How can I elegantly do not . any in Haskell?

Question

I'm trying to figure out how to negate the results of two parameter boolean function like not . any. I understand why it didn't work by breaking it down as shown below, but I'm not sure how to write a function that does this elegantly.
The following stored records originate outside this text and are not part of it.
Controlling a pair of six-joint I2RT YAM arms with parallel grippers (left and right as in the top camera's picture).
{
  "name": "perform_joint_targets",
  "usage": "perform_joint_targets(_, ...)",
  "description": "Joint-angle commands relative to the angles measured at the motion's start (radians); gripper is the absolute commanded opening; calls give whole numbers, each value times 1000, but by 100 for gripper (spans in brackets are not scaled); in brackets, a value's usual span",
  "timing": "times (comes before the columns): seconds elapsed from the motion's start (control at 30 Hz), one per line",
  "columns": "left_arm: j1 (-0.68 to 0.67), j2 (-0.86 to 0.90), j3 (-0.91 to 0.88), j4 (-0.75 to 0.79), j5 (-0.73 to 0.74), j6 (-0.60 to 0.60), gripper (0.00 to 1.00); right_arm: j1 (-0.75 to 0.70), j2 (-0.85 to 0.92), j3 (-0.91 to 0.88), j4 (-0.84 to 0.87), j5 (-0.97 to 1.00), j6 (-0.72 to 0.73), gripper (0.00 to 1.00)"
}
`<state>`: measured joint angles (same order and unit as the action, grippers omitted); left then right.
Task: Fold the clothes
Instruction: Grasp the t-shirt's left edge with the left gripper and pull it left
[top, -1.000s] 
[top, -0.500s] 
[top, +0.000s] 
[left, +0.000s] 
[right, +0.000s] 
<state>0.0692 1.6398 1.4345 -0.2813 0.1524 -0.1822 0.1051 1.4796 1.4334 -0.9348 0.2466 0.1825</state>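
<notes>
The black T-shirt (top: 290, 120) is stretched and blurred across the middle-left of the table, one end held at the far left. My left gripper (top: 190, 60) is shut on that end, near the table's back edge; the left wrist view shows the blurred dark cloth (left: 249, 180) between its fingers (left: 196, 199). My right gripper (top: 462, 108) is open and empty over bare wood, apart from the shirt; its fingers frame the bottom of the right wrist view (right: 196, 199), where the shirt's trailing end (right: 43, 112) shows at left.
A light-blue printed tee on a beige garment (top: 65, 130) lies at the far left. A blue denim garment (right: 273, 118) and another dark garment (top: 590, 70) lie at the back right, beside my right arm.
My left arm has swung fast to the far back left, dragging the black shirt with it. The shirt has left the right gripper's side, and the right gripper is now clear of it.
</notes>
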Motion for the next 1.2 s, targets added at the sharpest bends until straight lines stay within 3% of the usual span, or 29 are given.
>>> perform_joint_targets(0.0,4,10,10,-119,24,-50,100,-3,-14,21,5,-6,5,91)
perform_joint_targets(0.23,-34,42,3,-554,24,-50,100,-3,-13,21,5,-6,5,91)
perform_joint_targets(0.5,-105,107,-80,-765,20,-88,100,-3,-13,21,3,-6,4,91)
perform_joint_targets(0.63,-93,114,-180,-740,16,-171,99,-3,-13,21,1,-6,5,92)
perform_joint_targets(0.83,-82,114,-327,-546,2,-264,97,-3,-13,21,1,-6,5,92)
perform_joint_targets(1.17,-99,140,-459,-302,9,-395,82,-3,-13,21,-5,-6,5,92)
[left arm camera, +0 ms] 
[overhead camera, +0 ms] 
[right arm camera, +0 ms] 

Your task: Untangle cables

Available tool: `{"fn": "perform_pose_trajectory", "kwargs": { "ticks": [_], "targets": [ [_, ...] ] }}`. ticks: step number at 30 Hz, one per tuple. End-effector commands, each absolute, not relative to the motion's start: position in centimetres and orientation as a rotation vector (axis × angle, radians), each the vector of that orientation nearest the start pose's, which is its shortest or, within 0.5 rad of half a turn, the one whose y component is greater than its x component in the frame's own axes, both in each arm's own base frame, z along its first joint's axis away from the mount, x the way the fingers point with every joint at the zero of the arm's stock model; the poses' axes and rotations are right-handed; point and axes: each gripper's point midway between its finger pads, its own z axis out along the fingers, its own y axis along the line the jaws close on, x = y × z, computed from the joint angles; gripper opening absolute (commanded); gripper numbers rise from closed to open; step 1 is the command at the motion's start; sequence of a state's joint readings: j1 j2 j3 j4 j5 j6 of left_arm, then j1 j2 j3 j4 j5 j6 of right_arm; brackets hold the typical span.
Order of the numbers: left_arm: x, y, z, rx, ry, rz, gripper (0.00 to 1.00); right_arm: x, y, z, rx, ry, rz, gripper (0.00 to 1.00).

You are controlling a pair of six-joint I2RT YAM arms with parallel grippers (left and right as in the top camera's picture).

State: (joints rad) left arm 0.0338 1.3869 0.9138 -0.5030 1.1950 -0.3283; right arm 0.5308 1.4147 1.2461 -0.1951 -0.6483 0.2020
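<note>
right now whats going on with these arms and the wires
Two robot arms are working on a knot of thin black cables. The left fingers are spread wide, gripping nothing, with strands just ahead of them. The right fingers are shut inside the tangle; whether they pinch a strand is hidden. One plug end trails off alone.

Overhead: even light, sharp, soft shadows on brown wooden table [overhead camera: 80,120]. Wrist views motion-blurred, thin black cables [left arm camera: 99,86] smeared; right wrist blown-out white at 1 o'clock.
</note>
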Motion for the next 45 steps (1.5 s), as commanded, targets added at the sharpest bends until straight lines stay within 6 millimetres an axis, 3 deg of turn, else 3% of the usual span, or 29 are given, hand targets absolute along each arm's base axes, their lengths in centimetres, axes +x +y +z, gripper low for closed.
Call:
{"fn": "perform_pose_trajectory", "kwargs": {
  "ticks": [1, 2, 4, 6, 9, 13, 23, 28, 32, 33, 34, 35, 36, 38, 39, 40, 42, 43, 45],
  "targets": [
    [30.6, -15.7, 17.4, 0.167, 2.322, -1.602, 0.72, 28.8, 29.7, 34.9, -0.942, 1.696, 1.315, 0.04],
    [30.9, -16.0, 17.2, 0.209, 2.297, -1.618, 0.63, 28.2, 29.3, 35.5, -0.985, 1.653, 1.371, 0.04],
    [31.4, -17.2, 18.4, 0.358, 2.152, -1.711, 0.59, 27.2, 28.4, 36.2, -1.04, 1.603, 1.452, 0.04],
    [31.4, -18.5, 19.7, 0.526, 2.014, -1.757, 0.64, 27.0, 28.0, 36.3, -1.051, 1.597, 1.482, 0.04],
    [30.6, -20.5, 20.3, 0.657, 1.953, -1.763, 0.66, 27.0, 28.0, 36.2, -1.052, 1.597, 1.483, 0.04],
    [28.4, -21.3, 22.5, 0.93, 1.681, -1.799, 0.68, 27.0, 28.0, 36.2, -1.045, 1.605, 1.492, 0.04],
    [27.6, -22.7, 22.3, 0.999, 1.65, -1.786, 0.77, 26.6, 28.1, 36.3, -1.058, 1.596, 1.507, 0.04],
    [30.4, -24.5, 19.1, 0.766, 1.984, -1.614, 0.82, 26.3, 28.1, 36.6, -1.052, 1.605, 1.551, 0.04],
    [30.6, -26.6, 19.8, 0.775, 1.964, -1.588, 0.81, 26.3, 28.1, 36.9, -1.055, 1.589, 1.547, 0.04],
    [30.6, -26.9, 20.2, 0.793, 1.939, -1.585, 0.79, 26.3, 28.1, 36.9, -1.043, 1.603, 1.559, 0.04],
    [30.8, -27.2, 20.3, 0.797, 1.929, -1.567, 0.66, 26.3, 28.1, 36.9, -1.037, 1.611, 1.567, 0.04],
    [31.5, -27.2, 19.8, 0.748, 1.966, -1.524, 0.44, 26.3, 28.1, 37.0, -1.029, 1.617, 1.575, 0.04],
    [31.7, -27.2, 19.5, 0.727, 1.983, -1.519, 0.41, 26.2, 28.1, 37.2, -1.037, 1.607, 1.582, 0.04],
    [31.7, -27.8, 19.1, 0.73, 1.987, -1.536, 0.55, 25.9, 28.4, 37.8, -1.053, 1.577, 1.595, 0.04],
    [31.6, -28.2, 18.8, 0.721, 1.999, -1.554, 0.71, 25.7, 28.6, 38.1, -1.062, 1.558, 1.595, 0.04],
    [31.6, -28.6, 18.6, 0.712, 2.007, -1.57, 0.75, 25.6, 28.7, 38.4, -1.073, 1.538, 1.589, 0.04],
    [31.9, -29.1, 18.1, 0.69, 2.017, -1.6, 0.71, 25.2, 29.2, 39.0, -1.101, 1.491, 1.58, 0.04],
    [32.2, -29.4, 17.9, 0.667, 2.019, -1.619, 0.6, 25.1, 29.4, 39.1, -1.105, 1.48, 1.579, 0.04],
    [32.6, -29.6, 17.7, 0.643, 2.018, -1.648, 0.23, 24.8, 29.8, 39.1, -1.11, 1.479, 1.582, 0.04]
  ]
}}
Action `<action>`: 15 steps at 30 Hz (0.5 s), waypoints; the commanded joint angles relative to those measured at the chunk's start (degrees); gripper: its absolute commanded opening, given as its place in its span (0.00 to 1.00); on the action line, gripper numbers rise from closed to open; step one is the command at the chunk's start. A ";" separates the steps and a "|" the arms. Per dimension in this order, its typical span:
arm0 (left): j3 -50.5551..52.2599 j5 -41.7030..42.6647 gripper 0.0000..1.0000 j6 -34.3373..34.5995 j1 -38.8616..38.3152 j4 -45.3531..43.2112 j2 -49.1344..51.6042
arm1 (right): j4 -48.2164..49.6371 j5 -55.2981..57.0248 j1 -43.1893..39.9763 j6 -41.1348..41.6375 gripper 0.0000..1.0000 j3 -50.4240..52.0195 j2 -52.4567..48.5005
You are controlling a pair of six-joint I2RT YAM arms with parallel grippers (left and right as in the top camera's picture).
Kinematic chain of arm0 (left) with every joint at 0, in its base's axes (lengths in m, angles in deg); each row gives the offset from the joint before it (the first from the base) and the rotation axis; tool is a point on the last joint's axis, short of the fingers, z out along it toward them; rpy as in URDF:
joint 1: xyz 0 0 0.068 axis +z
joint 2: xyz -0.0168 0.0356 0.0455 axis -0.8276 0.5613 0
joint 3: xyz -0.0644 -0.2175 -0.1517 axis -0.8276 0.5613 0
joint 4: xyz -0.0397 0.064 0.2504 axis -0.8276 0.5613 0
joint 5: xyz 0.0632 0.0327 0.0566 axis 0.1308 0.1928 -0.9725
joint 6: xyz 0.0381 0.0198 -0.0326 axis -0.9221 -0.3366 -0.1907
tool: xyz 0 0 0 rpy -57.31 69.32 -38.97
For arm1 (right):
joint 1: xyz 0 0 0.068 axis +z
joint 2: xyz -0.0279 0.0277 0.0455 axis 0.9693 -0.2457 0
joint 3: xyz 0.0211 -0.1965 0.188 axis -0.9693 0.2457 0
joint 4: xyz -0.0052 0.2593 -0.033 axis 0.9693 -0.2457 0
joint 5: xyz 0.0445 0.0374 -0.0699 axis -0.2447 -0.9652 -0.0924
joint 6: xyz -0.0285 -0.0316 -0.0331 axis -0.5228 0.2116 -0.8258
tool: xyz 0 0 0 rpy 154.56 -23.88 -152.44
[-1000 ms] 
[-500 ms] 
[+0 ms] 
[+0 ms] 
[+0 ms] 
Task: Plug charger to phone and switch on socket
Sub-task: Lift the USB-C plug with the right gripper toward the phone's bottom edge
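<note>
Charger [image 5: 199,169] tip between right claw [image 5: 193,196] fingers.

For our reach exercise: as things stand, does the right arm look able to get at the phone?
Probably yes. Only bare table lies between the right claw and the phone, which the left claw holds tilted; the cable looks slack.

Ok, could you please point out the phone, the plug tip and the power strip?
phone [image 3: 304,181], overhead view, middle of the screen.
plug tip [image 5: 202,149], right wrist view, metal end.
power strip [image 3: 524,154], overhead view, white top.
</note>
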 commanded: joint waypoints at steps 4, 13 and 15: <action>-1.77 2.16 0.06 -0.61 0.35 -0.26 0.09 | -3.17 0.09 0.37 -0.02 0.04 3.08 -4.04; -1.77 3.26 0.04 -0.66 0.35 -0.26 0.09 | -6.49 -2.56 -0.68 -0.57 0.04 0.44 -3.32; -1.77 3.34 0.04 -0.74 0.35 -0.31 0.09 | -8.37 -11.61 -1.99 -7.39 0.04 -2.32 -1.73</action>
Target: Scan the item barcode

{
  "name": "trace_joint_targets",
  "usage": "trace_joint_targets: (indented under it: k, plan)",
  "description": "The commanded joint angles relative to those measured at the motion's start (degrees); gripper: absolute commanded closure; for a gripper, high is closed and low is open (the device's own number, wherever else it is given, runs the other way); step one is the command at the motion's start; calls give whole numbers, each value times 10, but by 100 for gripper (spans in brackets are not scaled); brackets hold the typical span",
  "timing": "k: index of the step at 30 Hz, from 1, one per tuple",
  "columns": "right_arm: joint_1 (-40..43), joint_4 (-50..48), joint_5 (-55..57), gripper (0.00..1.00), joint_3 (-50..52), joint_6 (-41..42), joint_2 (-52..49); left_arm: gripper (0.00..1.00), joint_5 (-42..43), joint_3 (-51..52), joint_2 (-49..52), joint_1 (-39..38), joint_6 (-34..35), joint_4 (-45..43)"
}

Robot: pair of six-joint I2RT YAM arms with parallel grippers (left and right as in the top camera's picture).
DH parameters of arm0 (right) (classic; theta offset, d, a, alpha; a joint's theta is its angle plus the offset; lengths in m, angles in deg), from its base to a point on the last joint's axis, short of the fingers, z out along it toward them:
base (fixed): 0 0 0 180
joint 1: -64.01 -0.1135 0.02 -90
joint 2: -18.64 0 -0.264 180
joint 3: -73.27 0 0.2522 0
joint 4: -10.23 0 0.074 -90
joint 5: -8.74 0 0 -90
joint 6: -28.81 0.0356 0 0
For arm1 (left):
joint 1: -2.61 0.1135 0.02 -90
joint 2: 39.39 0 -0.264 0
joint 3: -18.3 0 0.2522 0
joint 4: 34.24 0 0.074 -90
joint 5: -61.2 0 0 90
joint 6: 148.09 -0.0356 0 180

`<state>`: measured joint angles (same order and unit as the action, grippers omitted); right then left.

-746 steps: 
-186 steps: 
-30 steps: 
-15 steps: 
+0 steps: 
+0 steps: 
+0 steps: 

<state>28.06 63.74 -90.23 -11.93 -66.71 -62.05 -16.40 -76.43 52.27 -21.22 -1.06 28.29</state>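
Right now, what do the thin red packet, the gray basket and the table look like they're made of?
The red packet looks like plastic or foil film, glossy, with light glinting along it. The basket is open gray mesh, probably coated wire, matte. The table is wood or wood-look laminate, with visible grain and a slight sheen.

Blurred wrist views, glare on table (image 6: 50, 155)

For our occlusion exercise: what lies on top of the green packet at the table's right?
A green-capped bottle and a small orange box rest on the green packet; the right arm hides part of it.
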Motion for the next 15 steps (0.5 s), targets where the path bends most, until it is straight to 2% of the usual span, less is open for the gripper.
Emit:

I managed to do curry $ not . uncurry any

Prelude> :t not
not :: Bool -> Bool

Prelude> :t any
any :: Foldable t => (a -> Bool) -> t a -> Bool

Prelude> :t (.)
(.) :: (b -> c) -> (a -> b) -> a -> c

curry $ not . uncurry any
:: Foldable t => (a -> Bool) -> t a -> Bool

Answer 1

There is a standard point-free-ifier, available standalone or via lambdabot, which gives:

18:02 <dmwit> ?pl \f xs -> any (\x -> not (f x)) xs
18:02 <lambdabot> any . (not .)
18:04 <dmwit> ?pl \f xs -> not (any f xs)
18:04 <lambdabot> (not .) . any

There are many ways to spell this general operation.

Edit: Thanks to zudov for the following suggested extra text: You can also access pointfree tool by installing pointfree or using one of web interfaces (e.g. http://pointfree.io).

Answer 2

Define

result = (.)
argument = flip (.)

Then you want

(result.result) not any

i.e., negating the second result of any.

(It's also

argument (result not) all

i.e., negate the predicate then pass it into all).

See http://conal.net/blog/posts/semantic-editor-combinators

Answer 3

(.:) :: (r -> z) -> (a -> b -> r) -> a -> b -> z
(f .: g) x y = f (g x y)

foo :: (a -> Bool) -> [a] -> Bool
foo = not .: any

.: is also available in Data.Composition from the composition package.